A human’s judgment of self and other serves various purposes. First, to protect the self from potential dangers. Second, to protect the self from others bringing harm. Third, to protect the self from making bad choices that will cause harm to self and other. It’s possible for a human to build walls and shields toward the outside world and others every time a major hurtful scenario takes place. It is true that painful experiences when a child can have a person doing so more, as when a child he or she needed to feel safe and protected and didn’t. Also, any experience that involves either trauma or long-term, chronic stress can inspire a person to build such walls and barriers to protect the self. The process of unwinding and relaxing these protective measures varies between individuals, and it takes as much time and attention for each spirit as it does.

7. Acknowledging and Surrendering the Most Difficult, Divisive Emotions and Beliefs

Wrapped up with all of the above is the need to confront the worst of what the spirit felt while human. Beyond judgment of self and other, beliefs of all kinds run deep. As the spirit learns to unwind beliefs about his or her relationships and choices during life, he or she also gets lead through a process that teaches that everything he or she thought was true about life was only part of the story.

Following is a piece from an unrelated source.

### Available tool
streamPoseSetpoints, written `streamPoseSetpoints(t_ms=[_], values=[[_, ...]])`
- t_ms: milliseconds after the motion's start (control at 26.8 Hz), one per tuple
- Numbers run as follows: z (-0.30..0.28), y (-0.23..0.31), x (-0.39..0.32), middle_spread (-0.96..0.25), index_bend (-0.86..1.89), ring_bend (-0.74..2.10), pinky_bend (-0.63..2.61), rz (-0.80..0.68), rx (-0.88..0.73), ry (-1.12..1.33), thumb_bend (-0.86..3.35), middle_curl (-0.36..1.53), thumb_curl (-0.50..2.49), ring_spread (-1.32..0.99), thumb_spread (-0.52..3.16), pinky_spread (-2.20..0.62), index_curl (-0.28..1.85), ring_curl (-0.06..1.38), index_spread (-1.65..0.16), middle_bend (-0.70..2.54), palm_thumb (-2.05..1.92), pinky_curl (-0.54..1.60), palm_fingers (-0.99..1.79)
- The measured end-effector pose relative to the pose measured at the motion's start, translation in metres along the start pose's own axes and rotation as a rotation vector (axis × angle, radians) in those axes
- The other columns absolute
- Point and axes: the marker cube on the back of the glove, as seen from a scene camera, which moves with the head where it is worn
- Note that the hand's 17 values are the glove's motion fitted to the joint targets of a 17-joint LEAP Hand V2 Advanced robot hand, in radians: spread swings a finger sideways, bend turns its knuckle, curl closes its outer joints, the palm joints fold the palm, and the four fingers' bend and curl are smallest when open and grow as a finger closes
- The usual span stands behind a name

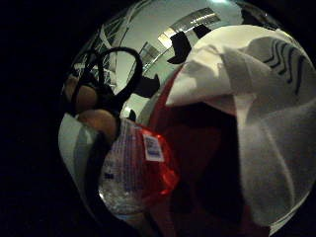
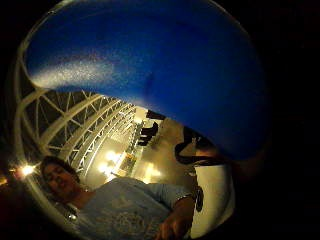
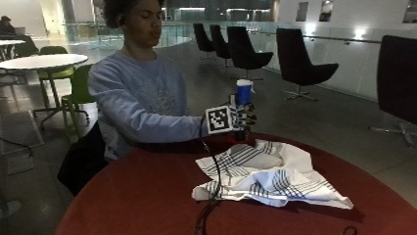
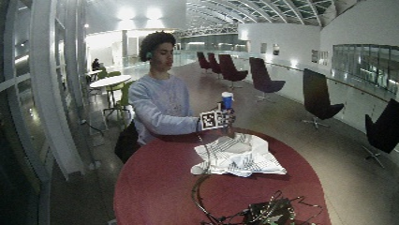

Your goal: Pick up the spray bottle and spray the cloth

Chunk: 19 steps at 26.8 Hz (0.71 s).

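Blue-bodied spray bottle (image 3: 243, 94) with a white top is standing upright in the gloved right hand (image 3: 242, 119), raised above the red bench (image 3: 130, 196). Fingers (image 3: 249, 117) are curling round its lower part. White cloth (image 3: 267, 174) with dark stripes is lying crumpled on the bench, just below and in front of the bottle.

No text, brand or number can be read. The spray bottle (image 1: 133, 168) carries a small white sticker with bluish print resembling a barcode label, set on a red band of its wrapper, but its characters are too small to make out. The person's sweatshirt (image 3: 147, 100) bears a pale chest graphic whose design and any lettering are illegible.
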Motion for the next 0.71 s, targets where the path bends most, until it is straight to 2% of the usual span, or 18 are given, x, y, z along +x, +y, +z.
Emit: streamPoseSetpoints(t_ms=[149,298,522,708], values=[[-0.008,0.016,-0.005,-0.05,0.10,0.57,0.42,0.021,-0.153,-0.030,-0.05,0.45,0.55,-0.07,0.89,-0.05,0.22,0.38,-0.26,0.28,0.85,0.37,1.05],[-0.027,0.024,0.006,-0.05,0.02,0.56,0.40,0.013,-0.159,0.050,-0.06,0.46,0.51,-0.06,0.91,0.01,0.19,0.40,-0.30,0.30,0.77,0.38,0.85],[-0.096,0.065,0.016,-0.04,0.06,0.51,0.42,-0.032,-0.232,0.253,-0.05,0.45,0.46,-0.03,0.94,0.09,0.17,0.38,-0.34,0.28,0.72,0.38,0.69],[-0.165,0.101,0.027,-0.04,0.10,0.44,0.42,-0.013,-0.172,0.460,-0.04,0.44,0.43,-0.01,0.96,0.13,0.17,0.35,-0.36,0.29,0.68,0.37,0.64]])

This is about elevating the level of awareness of the spirit to get it closer to that of soul. All of what you have read in this section on orientation contributes to this. At some point in the process of going through the life history, relationships, choices, etc., a tipping point is reached. The spirit encounters the need to break through a particular block or deep-seated resistance to letting go. It is in working with the guidance team on the principles it is sharing with the spirit that one situation or choice feels harder to move through than others.

This would be a life-defining event, whether it happened to or around the person or resulted from an important choice he or she made. As the spirit processes what he or she is learning, it’s inevitable that some pain, fear, regret, etc., that has been more deeply held than other emotions will be triggered. The spirit has learned that the orientation process will continue until all such blocks are released (so he or she can open fully to loving frequencies and, thereby, be ready to move on to his or her next phase), but that one issue can at first seem too much to work through. This can be true even if he or she processed through smaller, less important issues quickly and without issue.

Again, time is not a factor, and the release happens when it does. At that point, the spirit learns more about his or her true nature, as there can be a flood of loving energy that reaches him or her. The truth is that it was there all along, but his or her resistance to it (by hanging onto pain, anger, resentment, guilt, shame, etc. due to identifying as someone who was hurt or bad) was keeping it from washing over and through him or her. Once this happens and the spirit is no longer attached to his or her human judgments, fears, etc., orientation is complete. The departed consciousness is ready to move on to the next phase of its existence, now newly reconnected to the wisdom and understanding of his or her soul.

What Happens After Orientation
A spirit may become a guide for other loved ones, whether available to them as they live on Earth or in the orientation phase (many do both, but there can be exceptions). He or she may also begin other human lives to further the learning journey, though completing orientation is not necessary for a soul to be born into another human body.